In the early years of trying to get a diagnosis, I had multiple endoscopies and colonoscopies. My GI doctor felt it was important to keep my body calmed down during these procedures and he would give me IV Benadryl before the procedure started. I didn’t have any issues with the endoscopies and colonoscopies other than I felt very exhausted after the procedure.
When I had a hysterectomy, this same GI doctor had me do a short course of Prednisone to calm down my system prior to going through a major surgery such as this. Again, the idea was to give my body the best chance of recovery without a reaction. I was able to get through the hysterectomy surgery fine, and my husband brought safe food to hospital for the 3 days I was there. However, the only pain medication that I can tolerate is Fentanyl, which I had through IV in the hospital and then through a patch when I went home, since having any medication go through my gut causes severe stomach upset, and yet I was still nauseated. I was put on a Scopolamine patch for this and ended up having hallucinations! Come to find out, many MCAS patients have difficulties tolerating Scopolamine, but once again I didn’t know this at the time, and neither did my doctor. It was a bumpy recovery for the first week, when I landed back in the ER for the hallucinations, but I demanded to have no medication patches and that I would just tolerate the pain. This worked for me.
I understand that not everyone would want to choose this course of action, however I can’t even take Tylenol without stomach upset. And it just isn’t worth it to me in most instances to take pain medications. I’ve had 5 breast biopsies – some stereotactic and some full surgeries to remove larger volumes of tissue – and I had to use a small patch of Fentanyl only once. I’ve found that if I just rest and take it easy, my body heals better than trying to take medication so that I can get moving back into my life quicker.
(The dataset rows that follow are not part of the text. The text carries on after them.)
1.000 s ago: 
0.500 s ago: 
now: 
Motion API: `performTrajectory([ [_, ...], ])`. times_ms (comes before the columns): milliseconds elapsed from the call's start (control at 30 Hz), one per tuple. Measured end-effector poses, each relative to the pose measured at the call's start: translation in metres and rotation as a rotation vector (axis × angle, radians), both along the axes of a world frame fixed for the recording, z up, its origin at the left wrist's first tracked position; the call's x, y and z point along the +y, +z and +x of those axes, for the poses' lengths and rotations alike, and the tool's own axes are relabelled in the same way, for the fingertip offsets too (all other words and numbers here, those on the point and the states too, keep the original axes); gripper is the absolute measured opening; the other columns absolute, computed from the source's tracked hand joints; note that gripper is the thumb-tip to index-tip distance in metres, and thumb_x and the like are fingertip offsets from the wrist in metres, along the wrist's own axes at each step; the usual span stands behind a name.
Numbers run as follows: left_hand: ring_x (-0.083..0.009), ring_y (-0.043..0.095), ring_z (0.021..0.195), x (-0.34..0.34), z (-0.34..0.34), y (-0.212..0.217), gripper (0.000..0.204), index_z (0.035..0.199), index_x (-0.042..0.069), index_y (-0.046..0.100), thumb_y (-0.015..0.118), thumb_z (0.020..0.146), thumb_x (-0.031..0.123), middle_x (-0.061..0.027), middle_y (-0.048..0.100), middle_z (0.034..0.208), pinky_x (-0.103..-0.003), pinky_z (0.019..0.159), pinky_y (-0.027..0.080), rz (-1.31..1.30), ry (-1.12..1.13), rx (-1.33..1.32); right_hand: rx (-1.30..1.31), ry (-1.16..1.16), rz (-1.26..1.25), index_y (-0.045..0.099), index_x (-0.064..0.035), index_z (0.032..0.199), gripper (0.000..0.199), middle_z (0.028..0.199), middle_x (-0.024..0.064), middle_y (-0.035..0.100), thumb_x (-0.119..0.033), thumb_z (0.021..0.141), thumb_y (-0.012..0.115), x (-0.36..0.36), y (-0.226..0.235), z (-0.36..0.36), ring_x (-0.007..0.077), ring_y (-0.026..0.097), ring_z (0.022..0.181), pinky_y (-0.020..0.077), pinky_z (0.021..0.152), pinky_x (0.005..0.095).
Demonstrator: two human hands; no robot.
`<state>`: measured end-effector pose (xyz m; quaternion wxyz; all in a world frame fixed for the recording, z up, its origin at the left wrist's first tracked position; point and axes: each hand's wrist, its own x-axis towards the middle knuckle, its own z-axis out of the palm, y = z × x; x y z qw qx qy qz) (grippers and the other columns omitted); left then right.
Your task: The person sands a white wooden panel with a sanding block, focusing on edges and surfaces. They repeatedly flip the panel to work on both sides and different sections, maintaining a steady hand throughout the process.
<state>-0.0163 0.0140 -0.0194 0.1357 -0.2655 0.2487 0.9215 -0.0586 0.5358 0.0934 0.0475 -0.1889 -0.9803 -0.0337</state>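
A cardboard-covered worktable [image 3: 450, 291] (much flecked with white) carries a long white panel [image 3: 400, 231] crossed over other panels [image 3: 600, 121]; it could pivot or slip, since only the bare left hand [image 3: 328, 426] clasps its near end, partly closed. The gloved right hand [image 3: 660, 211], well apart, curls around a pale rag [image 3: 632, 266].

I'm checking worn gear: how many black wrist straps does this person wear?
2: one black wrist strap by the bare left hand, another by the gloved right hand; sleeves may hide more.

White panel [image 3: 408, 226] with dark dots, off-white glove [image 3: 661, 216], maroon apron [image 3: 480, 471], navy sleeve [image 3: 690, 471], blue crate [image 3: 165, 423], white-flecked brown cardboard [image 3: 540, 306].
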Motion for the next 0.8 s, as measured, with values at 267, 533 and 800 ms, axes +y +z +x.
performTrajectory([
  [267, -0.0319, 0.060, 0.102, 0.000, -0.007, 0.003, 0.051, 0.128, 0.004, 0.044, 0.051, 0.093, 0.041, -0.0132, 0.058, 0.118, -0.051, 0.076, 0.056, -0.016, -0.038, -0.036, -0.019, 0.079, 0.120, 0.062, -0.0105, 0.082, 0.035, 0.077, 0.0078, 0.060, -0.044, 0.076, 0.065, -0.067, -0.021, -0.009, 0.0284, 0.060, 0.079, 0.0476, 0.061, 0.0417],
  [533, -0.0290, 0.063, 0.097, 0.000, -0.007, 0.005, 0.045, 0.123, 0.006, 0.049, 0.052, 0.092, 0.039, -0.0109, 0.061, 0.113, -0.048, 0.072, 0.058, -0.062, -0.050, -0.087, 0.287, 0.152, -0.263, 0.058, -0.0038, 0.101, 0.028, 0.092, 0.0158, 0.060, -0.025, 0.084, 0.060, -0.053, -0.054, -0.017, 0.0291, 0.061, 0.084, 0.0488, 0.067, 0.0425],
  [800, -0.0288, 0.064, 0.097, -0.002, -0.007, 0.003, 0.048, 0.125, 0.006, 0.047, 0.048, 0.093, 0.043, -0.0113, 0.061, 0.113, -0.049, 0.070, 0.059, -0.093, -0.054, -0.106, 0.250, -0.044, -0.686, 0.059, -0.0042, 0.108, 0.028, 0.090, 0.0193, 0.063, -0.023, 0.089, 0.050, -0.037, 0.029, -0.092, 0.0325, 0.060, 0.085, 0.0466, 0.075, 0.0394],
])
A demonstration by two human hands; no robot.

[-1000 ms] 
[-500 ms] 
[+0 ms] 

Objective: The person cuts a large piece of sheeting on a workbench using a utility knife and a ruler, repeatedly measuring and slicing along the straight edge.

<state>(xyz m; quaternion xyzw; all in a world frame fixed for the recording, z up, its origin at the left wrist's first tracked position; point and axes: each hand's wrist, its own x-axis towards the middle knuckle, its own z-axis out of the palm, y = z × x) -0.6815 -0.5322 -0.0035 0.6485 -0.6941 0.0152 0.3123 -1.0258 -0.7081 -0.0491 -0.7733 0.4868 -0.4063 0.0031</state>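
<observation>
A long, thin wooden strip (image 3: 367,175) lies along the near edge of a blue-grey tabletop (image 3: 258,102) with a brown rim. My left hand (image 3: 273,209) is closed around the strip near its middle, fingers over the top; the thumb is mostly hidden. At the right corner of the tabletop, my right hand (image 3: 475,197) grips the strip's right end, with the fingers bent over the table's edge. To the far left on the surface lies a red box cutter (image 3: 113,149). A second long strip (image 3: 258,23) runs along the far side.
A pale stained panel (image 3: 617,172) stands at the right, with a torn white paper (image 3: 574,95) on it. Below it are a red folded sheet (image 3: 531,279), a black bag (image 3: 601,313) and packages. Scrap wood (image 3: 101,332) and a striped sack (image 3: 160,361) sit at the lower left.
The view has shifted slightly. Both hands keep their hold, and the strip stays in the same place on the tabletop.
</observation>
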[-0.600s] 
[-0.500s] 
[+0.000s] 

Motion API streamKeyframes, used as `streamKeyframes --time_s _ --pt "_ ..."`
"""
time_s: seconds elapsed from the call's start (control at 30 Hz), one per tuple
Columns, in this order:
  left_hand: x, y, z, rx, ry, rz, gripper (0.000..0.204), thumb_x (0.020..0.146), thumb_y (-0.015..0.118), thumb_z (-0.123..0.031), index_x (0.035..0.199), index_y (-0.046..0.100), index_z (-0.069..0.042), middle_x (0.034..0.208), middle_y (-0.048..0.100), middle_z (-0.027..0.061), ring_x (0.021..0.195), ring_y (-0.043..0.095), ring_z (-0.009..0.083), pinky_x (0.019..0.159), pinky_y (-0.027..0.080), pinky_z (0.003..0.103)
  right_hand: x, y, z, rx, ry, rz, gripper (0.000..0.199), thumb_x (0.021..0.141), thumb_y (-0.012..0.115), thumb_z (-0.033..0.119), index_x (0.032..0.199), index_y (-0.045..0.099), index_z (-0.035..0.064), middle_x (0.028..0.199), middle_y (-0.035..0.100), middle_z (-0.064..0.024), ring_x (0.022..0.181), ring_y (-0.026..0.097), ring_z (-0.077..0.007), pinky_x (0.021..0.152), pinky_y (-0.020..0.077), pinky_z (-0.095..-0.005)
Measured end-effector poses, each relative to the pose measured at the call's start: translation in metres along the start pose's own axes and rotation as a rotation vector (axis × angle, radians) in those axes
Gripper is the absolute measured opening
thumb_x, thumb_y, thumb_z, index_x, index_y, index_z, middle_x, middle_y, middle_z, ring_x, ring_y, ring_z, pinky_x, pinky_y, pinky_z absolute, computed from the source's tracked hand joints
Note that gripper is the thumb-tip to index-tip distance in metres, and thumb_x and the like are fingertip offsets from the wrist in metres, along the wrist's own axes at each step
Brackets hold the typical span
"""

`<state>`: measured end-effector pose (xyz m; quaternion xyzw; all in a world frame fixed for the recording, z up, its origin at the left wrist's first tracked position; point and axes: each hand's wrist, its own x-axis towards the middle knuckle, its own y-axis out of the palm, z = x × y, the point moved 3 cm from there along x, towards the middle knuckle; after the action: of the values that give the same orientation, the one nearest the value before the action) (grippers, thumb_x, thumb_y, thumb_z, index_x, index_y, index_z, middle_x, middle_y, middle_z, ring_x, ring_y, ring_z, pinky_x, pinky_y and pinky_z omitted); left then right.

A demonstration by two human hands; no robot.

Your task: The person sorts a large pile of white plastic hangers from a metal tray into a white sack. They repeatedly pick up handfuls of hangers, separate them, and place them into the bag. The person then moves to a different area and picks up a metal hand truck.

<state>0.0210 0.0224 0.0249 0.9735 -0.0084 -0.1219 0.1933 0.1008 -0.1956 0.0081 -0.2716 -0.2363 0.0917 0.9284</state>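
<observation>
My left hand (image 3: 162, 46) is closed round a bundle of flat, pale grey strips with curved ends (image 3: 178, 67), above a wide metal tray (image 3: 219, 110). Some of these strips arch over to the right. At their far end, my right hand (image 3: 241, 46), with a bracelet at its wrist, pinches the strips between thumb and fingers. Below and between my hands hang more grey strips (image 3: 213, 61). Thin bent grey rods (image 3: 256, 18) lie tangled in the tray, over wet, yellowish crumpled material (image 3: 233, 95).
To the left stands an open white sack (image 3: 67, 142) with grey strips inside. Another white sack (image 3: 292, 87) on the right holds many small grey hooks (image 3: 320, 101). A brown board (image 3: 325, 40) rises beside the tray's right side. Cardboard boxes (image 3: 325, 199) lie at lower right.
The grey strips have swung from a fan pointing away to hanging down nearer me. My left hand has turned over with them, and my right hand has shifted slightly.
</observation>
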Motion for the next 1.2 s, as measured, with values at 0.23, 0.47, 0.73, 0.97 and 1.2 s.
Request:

And with the breast biopsies, a cold pack mitigated most of the pain for the first few hours after the procedure.
I recently had a preventative colonoscopy, and I was surprised how much easier it was this time than 10 and 15 years ago when I had my last ones. The GI doctor used Propofol, which was a much kinder drug to my system, and I chose to not have IV Benadryl because my MCAS is not as flared as it was years ago when I was first diagnosed. Also, the prep part of the procedure can be nasty since I can’t do anything but water during the prep day. Jello, popsicles, etc. all have dye in them which doesn’t work for me.
I was able to tolerate the Golytely prep just fine and only had to do 50% of it to be fully prepared for the procedure. That’s another thing I’ve learned – do what’s best for my body for the result that the doctor wants. My intestines aren’t those of a “normal” person, and therefore I don’t need to overdo the prep. The other thing that I’ve discovered that’s changed with a colonoscopy is the use of carbon dioxide rather than air for the doctor to get a better view of the colon. This allowed my intestines to absorb the carbon dioxide rather than having to pass air after the procedure, which can be quite loud and painful!
Medical procedures with MCAS require that we become our own advocate. Make sure to educate all medical personnel about your history of reactions, what works well and what is likely to be a trigger. Keep your stress level as low as possible by having a good friend or family member with you for every procedure. You don’t have to do this solo! And make sure they have all your medical history too. Then you can relax, as much as possible, and sail through your procedure!